Now Madison is undergoing a second metamorphosis, this one more personal than physical: She’s getting noticed. “It’s felt a bit surreal,” she admits. After Anora won the coveted Palme d’Or at this year’s Cannes Film Festival—Madison’s first time at any film festival, ever—she’s been touted as a potential Academy Award nominee. In the near-decade since she began starring as one of Pamela Adlon’s daughters in the FX series Better Things, Madison’s been “falling in love with characters and fighting to get in the door and having it not happen,” she says. With the spotlight on Anora, “some of those doors are opening back up.”
Not one for social media or celebrity, she’s attempting to draw that new swarm of attention to a cause: destigmatizing sex work. Before Anora, Madison’s knowledge of that world was “minimal”; today, she counts a number of sex workers as friends. “Everything has changed,” she says. “I have a completely different perspective on it. In a club, women are almost in a position of power, but then outside of it, people view them in such a different way.” Ani is “a sex worker, but that’s just her job,” she continues. “She’s a person, and I hope she’s viewed as such.”
On the challenge of portraying a character so different from herself
I found myself exerting a lot of energy every day to be at the place Ani was at, where she was always ready to get in a fight. She’s very quick, verbally and physically. I don’t feel I’m like that in any way. I wanted her to be very guarded on the outside, but completely torn up and emotional and ragged on the inside. I needed to be in both places, and for you to see, in her eyes, that she’s not just this totally tough girl. I wanted you to see all those layers of who she is, and so for me, getting to those places was important. But also exhausting.

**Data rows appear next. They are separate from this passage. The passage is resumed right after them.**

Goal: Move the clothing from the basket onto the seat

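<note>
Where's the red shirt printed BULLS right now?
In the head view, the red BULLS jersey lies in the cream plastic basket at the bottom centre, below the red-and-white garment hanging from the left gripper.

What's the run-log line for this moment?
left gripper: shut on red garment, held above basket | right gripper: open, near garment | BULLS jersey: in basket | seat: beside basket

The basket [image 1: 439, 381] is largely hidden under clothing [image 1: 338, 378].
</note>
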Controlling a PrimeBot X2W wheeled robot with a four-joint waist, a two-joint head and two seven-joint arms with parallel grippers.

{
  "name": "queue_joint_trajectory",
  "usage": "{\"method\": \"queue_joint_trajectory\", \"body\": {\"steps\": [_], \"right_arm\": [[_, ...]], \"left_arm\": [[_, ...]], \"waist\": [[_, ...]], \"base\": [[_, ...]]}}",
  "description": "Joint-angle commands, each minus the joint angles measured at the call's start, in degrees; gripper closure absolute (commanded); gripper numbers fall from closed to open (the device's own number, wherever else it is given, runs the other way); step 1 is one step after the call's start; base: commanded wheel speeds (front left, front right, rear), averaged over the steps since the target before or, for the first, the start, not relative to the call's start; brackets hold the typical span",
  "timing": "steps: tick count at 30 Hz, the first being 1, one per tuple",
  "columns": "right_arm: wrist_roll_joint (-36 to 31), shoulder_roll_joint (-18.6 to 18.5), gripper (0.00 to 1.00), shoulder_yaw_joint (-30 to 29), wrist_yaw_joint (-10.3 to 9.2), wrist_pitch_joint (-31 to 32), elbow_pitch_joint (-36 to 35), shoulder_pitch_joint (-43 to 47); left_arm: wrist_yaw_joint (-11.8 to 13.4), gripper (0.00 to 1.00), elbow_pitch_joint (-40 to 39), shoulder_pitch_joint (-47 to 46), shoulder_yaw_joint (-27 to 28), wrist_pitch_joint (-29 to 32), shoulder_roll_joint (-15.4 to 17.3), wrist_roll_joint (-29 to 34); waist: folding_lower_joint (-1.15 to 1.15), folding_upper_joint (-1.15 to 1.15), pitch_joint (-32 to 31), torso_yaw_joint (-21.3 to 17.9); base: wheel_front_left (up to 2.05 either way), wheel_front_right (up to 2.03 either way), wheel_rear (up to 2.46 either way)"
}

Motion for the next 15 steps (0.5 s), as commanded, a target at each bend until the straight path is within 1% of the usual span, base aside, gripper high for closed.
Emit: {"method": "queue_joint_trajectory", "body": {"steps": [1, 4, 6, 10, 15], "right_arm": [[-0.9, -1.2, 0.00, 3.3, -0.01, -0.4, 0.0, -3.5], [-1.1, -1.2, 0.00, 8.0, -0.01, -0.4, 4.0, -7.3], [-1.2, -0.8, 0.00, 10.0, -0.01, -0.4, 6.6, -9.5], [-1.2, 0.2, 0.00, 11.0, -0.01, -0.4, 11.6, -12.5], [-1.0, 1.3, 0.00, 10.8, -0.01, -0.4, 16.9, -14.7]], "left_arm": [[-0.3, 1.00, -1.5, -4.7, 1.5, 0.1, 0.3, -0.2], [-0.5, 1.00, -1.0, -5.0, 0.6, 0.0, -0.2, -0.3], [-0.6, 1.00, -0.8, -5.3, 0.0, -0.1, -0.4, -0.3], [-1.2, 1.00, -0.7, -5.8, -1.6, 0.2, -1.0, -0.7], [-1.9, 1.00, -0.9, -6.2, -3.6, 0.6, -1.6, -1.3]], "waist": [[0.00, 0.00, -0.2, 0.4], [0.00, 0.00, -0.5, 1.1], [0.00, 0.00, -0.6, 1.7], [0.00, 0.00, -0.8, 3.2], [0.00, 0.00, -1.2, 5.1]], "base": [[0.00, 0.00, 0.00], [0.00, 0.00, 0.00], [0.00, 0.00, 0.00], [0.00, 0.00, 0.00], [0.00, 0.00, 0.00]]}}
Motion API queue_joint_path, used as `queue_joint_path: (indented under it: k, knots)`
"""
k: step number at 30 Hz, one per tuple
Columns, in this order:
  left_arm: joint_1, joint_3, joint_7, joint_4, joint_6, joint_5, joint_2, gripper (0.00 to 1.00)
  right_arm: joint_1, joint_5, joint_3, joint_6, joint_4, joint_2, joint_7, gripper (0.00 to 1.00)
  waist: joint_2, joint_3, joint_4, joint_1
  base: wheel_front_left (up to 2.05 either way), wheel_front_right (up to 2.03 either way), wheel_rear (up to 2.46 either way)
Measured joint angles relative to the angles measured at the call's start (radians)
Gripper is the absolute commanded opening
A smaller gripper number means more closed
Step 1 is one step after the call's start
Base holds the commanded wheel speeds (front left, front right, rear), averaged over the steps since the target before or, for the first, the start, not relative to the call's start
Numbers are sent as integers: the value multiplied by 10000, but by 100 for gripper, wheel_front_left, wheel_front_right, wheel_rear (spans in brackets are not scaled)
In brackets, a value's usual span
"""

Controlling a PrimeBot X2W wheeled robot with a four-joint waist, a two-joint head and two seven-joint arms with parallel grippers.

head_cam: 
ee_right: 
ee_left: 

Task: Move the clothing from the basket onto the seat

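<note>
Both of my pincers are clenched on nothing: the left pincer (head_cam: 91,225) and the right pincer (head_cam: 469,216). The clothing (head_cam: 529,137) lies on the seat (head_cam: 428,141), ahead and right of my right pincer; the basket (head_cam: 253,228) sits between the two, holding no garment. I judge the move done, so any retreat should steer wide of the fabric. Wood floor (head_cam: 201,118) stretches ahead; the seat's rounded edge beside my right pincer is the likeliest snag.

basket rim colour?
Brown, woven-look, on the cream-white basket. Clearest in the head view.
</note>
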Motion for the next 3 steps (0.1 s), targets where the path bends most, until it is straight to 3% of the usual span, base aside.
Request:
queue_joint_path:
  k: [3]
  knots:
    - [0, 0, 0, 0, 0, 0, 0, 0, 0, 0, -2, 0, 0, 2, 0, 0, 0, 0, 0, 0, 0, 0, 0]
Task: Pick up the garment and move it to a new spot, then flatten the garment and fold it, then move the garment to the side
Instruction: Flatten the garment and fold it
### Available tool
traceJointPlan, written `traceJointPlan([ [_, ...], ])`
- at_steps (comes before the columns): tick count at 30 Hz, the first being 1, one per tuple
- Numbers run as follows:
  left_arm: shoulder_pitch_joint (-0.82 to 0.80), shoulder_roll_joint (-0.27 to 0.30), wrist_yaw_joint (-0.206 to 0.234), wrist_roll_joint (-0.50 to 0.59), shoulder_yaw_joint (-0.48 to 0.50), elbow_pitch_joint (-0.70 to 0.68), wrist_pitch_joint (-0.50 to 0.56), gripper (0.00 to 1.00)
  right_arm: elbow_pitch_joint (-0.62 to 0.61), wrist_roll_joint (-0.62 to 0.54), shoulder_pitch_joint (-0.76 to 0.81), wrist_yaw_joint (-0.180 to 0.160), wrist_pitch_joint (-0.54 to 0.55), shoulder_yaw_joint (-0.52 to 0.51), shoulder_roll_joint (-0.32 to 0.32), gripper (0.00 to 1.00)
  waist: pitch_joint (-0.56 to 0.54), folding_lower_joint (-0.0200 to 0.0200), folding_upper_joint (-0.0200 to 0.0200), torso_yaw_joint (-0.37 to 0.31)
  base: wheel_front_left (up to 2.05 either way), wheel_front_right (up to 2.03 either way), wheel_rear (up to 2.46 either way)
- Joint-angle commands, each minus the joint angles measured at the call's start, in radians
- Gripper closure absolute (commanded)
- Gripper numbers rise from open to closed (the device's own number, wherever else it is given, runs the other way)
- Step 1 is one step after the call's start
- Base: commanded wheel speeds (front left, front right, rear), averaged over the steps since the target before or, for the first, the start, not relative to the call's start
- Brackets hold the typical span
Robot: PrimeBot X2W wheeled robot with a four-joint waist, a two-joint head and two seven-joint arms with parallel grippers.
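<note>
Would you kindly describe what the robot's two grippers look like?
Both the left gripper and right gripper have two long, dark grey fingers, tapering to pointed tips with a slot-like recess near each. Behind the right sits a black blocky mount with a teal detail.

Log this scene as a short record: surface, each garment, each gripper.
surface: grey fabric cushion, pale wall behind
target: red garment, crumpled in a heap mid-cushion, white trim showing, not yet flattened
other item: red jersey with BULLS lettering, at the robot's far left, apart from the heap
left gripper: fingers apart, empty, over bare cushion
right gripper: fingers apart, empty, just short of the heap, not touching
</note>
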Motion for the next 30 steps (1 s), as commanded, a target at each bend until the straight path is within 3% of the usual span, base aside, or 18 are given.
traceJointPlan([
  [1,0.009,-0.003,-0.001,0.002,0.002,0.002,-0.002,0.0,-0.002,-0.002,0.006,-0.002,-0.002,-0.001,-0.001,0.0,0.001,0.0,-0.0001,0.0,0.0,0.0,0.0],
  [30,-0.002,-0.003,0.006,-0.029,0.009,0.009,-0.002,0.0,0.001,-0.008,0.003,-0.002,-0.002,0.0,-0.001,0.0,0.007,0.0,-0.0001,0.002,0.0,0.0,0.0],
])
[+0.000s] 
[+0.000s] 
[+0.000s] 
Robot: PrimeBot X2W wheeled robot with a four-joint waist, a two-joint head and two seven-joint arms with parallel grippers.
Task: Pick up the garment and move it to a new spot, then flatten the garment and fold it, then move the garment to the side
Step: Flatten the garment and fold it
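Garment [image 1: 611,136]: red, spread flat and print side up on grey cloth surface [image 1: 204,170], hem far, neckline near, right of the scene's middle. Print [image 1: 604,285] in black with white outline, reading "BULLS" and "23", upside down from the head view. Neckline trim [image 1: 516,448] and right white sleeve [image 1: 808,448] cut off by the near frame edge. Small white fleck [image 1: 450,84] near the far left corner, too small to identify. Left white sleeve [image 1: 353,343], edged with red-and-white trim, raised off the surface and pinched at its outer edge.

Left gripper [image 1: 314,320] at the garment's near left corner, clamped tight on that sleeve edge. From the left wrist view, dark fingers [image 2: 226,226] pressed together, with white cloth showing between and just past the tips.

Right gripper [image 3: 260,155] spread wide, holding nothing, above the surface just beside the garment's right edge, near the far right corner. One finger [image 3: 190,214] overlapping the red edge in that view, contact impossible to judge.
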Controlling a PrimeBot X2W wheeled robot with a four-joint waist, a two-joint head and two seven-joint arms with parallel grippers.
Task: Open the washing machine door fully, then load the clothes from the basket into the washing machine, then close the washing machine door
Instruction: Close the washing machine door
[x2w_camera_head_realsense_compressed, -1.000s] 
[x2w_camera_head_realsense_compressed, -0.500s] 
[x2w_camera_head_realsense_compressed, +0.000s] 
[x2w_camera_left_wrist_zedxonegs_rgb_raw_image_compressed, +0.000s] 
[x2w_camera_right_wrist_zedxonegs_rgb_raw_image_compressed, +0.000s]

On filming sex and lap dance scenes
I was so comfortable. I was really in tune with the headspace Ani was in. Also, I wasn’t the only one naked or dancing. I looked to my right and my left, and there were other girls giving lap dances, and then for any sex scene, Mark Eydelshteyn [Ivan] was also naked. Nudity is part of Anora’s job, so she needs to be very strong in that, and comfortable.
On what she wishes she knew before she started acting
Everything. No one in my family was in the industry. I just tried to thrust myself into it with absolutely no knowledge of how anything works, and magically—or with hard work—I’ve gotten to certain places, but it’s been so hard. It was an important lesson to learn, but I wish I trusted my instincts as an actor more earlier on. I think there were definitely times where I felt suffocated or taken over by other people’s perspectives, but now I know that my opinion and my voice are really important.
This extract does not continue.